Volume 22, Number 9—September 2016
Letter
Melioidosis in Travelers Returning from Vietnam to France
To the Editor: Melioidosis, a potentially fatal infectious disease, occurs predominantly across much of Asia and in northern Australia because of the soil and water bacterium Burkholderia pseudomallei (1). We report 2 related cases of suppurative cervical lymphadenitis, an unusual adult presentation of melioidosis, in 2 men who returned to France from Vietnam on the same trip (2).
Patient 1, a 28-year-old previously healthy man, was admitted to our hospital in Lyon, France, in October 2013 for the evaluation of a palpable neck mass, which had been growing steadily for the previous 2 months. Examination of the head and neck revealed a fluctuant, tender mass located in the inferior angle of the right side of the mandible, mimicking lymph node tuberculosis. Ultrasonographic investigation confirmed a level II enlarged cervical lymph node that was 2.8 cm in diameter. The routine bacterial culture from an ultrasound-guided fine needle aspiration showed a microorganism that was identified as B. pseudomallei by matrix-assisted laser desorption/ionization time-of-flight mass spectrometry analysis with an extended database. An investigation by local medical staff revealed that the symptoms of our patient began in August 2013, when he returned to France after attending a wedding ceremony in Vietnam, a country to which B. pseudomallei is known to be endemic (3). No environmental risk factors, such as the percutaneous inoculation of contaminated material, ingestion, or inhalation, which are the main routes of transmission of melioidosis, were reported (1). The interview of patient 1 identified a co-traveler with similar symptoms (patient 2), who was subsequently admitted to the same hospital.
Patient 2, a 31-year-old previously healthy man, reported a 2-month history of a painful, inflamed, gradually enlarging, right-sided neck mass, accompanied by weight loss, night sweats, and intermittent fevers. Examination showed an enlarged cervical lymph node that was confirmed as level III, 3 cm in diameter. After noncontributory culture results from an ultrasound-guided fine needle aspiration, we performed an open biopsy under general anesthesia. We excised an adherent, enlarged, pus-filled lymph node and necrotic tissue for microbiologic testing. A real-time PCR assay specifically targeting type-3 secretion system genes (orf11 and BpSCU2) quickly revealed the presence of B. pseudomallei DNA, and the diagnosis of melioidosis was confirmed by culture, matrix-assisted laser desorption/ionization time-of-flight mass spectrometry, and antibiogram (4).
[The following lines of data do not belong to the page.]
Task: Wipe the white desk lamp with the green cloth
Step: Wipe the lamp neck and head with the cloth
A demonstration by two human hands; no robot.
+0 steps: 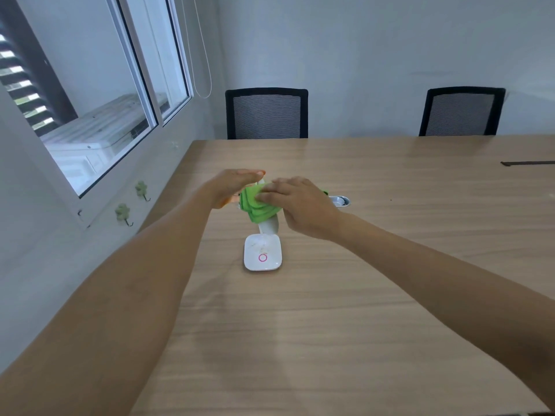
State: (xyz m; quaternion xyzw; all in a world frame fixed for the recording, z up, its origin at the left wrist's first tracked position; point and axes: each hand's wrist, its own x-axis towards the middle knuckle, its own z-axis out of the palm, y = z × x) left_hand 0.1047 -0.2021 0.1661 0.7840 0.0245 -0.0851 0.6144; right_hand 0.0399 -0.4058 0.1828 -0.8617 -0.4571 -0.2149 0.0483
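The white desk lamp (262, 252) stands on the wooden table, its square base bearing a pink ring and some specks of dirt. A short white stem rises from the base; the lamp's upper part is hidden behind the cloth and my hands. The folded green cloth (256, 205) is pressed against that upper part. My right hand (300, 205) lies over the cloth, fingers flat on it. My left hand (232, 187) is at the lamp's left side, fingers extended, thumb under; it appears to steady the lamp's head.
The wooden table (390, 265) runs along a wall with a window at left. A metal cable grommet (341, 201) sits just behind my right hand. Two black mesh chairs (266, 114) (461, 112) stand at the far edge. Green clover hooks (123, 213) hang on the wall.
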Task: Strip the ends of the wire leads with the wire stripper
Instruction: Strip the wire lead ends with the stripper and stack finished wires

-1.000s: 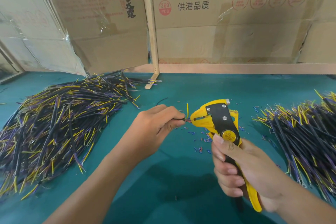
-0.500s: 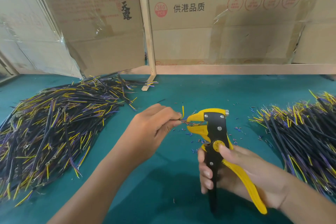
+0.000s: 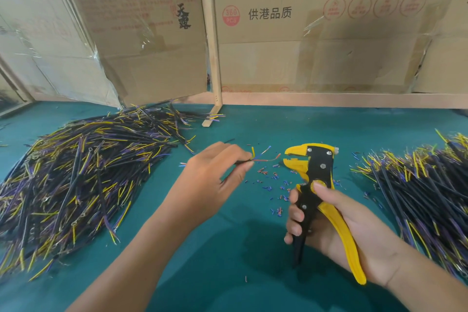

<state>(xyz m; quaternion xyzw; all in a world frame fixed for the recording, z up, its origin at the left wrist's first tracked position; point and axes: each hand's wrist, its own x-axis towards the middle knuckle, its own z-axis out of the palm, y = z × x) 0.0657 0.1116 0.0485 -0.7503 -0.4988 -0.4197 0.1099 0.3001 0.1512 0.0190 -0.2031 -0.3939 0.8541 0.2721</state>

For both patients, a cervical, chest, abdominal, and pelvic computed tomographic scan showed no other foci of infection, and a 14-day regimen of intravenous ceftazidime therapy was administered, followed by oral treatment with cotrimoxazole for 6 months (5). However, the neck mass of patient 1 was still swollen after 1 month of treatment, and oral amoxicillin/clavulanic acid was added to cotrimoxazole for 2 months based on an antibiogram from a new bacterial isolation. For patient 2, cotrimoxazole was switched to amoxicillin/clavulanic acid after a presumed adverse drug reaction. At last report, both patients had been disease free for 20 months.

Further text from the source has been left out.